Alan Gatherer, CTO, Baseband System on Chip, Huawei

Published: 12 Jul 2017

network

CTN Issue: July 2017

A note from the editor:

This month we take a quick look at the role of domain specific languages in future telecoms networks, prodded into this topic by Cisco's recent promotion of intent based networks, which we argue are just another example of DSL.

Is the future of network management as simple as high-level policy statements? Where else do we see domain specific languages popping up in telecoms? We take a crack at answering these questions but your insights are always welcome in the comments section.

Alan Gatherer, Editor-in-Chief

The Rise of the Machine: Will Domain Specific Languages Take Over Your Network?

Alan Gatherer, CTO, Baseband System on Chip, Huawei

Alan Gatherer
Alan Gatherer

These are interesting, and perhaps tricky, times to be in the wireless telecom infrastructure business. On one hand, LTE has been a smashing success. ABI reported in March that 50% of the Global population would be able to connect to a 4G network by 2022 [1]. Everyone who worked in telecoms in the last 10 years or so should be proud of the success of LTE. There have not been that many Gs and this has been a good one. Now there are signs that the deployments are slowing down as the market begins to saturate. At the same time, the 2G and 3G networks are in double-digit decline according to the same article, a testament to the industry (finally?) getting voice over LTE into an acceptable condition for it to take over.
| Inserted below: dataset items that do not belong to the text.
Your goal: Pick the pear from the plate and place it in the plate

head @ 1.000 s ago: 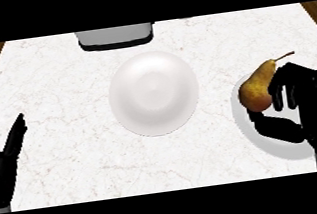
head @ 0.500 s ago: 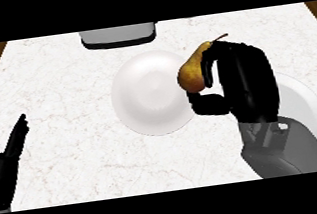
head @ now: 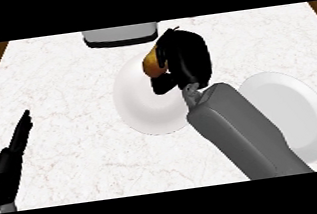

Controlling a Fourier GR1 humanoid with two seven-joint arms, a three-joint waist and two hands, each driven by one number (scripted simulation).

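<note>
The pear (head: pixel 153 62) is held in the right hand (head: pixel 181 60), whose fingers (head: pixel 160 84) are curled around it so that only a yellow-brown patch of the fruit is seen at the hand's left side; the stem is seen as a small dark tip at the top of the hand. Hand and pear are placed above the upper right part of the centre plate (head: pixel 143 106), a white plate lying in the middle of the white marbled bench (head: pixel 60 76). Whether the pear is touching that plate cannot be told, since the hand hides the underside of the fruit. The grey right forearm (head: pixel 243 133) is stretched from the lower right across the centre plate's right rim.

A second white plate (head: pixel 299 110) is seen to the right of the centre plate, partly covered by the forearm; nothing is seen lying on its visible part.

Beyond the centre plate, at the far edge of the bench, a grey box-shaped object with a dark base (head: pixel 120 34) is partly seen.

The left hand (head: pixel 13 153) is seen well to the left of the centre plate, near the lower left edge, with its fingers straight and holding nothing.
</note>
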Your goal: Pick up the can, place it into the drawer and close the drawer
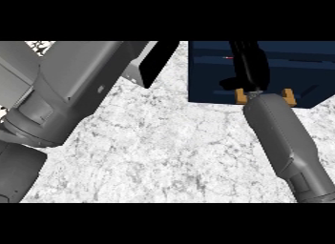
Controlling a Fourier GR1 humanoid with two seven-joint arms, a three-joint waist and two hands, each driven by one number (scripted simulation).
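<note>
One head view looks steeply down, close over the marbled counter [177, 157].

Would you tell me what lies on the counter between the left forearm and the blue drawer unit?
In the head view, only bare marble counter shows between the left forearm and the blue drawer unit.

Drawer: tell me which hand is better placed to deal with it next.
Right. The right hand is stretched out over the dark blue drawer, just beyond its tan handle. The left hand shows only as a dark shape off to the drawer's side, over the counter. No can is visible.
</note>
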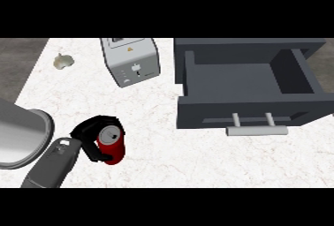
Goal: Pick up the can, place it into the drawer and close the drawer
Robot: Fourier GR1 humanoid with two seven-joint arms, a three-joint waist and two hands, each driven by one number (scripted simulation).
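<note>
Red can (112, 145), near the surface's (163, 145) left edge: rigid, smooth, probably light and a little slippery; best gripped around its cylindrical side. Its silver top faces up and slightly toward the far edge, long axis tilted. Left hand (91, 137) curls round it. Open drawer (248, 95) lies well apart, toward the right edge. Right hand unseen.
</note>
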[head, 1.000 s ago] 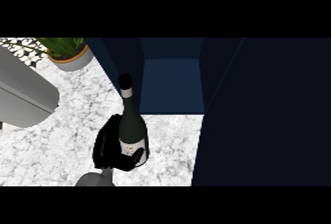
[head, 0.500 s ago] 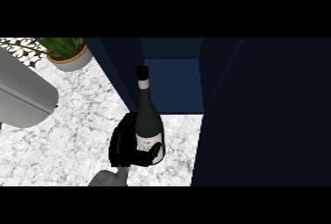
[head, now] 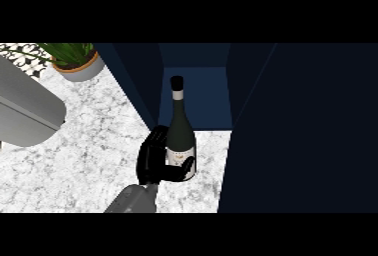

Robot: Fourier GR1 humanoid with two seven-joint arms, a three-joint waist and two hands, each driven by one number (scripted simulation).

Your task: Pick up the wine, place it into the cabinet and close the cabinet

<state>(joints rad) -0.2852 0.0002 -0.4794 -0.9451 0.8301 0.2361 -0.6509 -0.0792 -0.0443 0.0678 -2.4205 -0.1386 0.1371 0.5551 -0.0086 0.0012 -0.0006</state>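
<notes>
The wine bottle (head: 180,129) is dark green with a pale label and a white band at the neck. It stands upright on the marble counter (head: 74,165), just in front of the open dark blue cabinet (head: 198,95). My left hand (head: 151,161) is curled round the bottle's lower body from the left, the thumb crossing its base. The neck overlaps the cabinet's opening. The cabinet door (head: 303,130) stands open as a large dark panel on the right. My right hand does not show.
A potted plant (head: 77,64) stands at the back left of the counter. A big grey rounded appliance (head: 26,112) fills the left edge. The cabinet's left side panel (head: 136,82) runs close by the bottle.
My left hand has carried the bottle to the right and farther back, from the open counter to the mouth of the cabinet.
</notes>
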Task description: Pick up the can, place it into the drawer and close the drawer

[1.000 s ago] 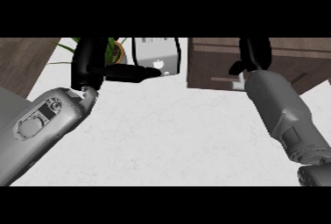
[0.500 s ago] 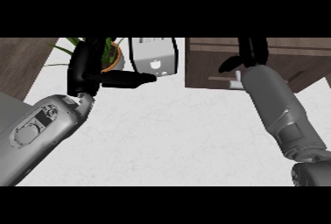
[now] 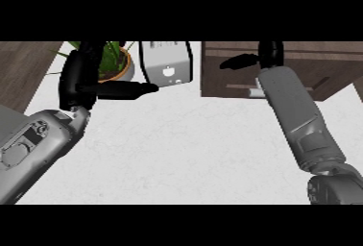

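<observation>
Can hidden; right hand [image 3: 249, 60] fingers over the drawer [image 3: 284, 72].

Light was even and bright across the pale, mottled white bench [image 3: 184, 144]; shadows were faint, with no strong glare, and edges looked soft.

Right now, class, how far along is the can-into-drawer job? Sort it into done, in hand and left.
Done: cannot be confirmed; no can shows on the white counter or in either hand. In hand: the right hand is at the brown drawer unit's front; the left hand is up by the potted plant, fingers straight. Left: whether the drawer is shut cannot be told.
</observation>
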Tool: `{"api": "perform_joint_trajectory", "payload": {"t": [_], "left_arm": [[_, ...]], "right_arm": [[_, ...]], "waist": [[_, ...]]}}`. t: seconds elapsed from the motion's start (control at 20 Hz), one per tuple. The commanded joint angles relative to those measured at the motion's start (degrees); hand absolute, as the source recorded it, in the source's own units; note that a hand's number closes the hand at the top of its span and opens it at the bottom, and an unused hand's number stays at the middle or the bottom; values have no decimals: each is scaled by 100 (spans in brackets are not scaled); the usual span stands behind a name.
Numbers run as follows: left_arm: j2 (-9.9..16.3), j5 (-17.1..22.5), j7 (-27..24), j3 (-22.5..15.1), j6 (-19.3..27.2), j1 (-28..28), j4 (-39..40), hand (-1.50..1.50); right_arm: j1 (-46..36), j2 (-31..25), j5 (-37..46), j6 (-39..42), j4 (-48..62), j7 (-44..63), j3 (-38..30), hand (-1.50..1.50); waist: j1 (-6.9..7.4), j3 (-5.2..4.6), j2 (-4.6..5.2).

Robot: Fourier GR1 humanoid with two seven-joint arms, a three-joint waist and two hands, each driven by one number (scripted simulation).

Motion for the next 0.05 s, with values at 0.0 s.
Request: {"api": "perform_joint_trajectory", "payload": {"t": [0.0], "left_arm": [[-84, -86, -147, 98, -15, 236, 3, -150]], "right_arm": [[-333, 229, -499, -81, -63, 9, -351, -150]], "waist": [[6, -29, -36]]}}
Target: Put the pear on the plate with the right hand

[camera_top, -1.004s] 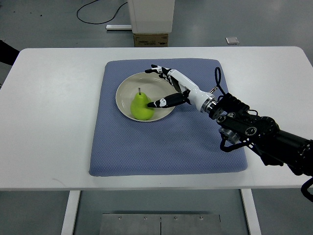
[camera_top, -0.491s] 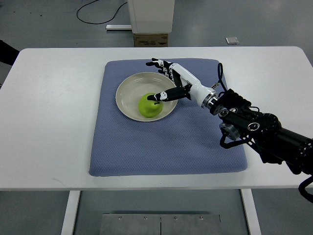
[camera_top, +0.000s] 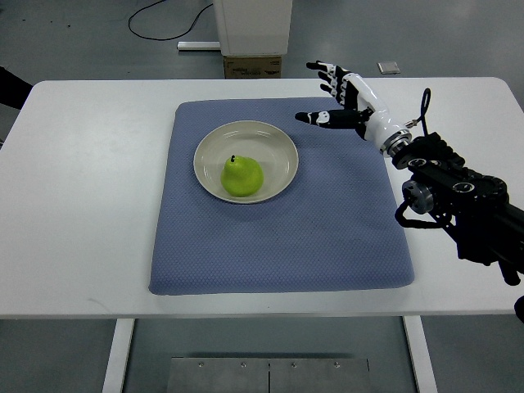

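Note:
A green pear stands upright in the cream plate, a little below the plate's middle. The plate sits on a blue mat on the white table. My right hand is open and empty, fingers spread, above the mat's far right corner, well to the right of the plate and apart from the pear. Its black forearm comes in from the right edge. The left arm is not in view.
The white table extends around the mat on all sides. Beyond its far edge stand a white pedestal and a cardboard box, with a black cable on the floor.
The right hand let go of the pear and drew back up and to the right, away from the plate. The pear settled upright in the plate.

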Controlling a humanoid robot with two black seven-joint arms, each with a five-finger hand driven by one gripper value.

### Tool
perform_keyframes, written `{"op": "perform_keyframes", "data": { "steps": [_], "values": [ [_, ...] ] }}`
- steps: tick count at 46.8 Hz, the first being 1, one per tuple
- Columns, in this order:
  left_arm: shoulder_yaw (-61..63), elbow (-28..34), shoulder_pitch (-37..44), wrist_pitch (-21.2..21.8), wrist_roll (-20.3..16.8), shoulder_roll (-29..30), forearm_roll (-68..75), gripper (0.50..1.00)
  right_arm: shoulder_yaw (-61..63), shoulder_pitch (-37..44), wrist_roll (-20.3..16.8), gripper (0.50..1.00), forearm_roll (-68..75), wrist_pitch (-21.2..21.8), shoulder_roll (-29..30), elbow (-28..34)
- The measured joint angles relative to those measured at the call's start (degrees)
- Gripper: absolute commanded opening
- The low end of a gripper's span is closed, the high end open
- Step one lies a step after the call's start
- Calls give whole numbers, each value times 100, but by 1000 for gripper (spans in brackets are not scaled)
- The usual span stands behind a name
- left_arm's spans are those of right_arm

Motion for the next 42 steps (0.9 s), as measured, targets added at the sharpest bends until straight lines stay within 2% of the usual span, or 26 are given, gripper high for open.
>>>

Again, this is a great success story as cellular wireless becomes a true data network. However, no good deed goes unpunished and now we find ourselves in a bit of a doldrums. LTE is built out and we wait for the breeze to pick up and blow 5G our way. Ericsson is notable as the biggest and tallest one in the boat right now with 11% year –on- year revenue declines [2]. But others are feeling the pinch too.

So where should we go to find a little excitement and the next new thing for the next few years? If I actually knew that, I certainly wouldn't tell all of you. However, I'd like to suggest that there is a trend in the software industry that is starting to catch up with telecoms called Domain Specific Languages (confusingly abbreviating to DSL). As a System on Chip guy inside of telecoms I have seen the slow rise of DSL within the semiconductor business, perhaps over the last decade or so. But it seems to be speeding up now. The famous John Hennessey, cofounder of MIPS and professor at Stanford, recently gave a concise obituary for Moore's Law and Dennard's scaling and proposed DSL and Domain Specific Architectures (not so confusingly abbreviated to DSA) as the savior of the semiconductor industry [3]. There are already some great examples of DSL in use today. Most notably CUDA and now OpenCL, which are DSLs originally intended for programming GPUs (a notable example of a DSA) and are now used on a diverse range of programmable platforms.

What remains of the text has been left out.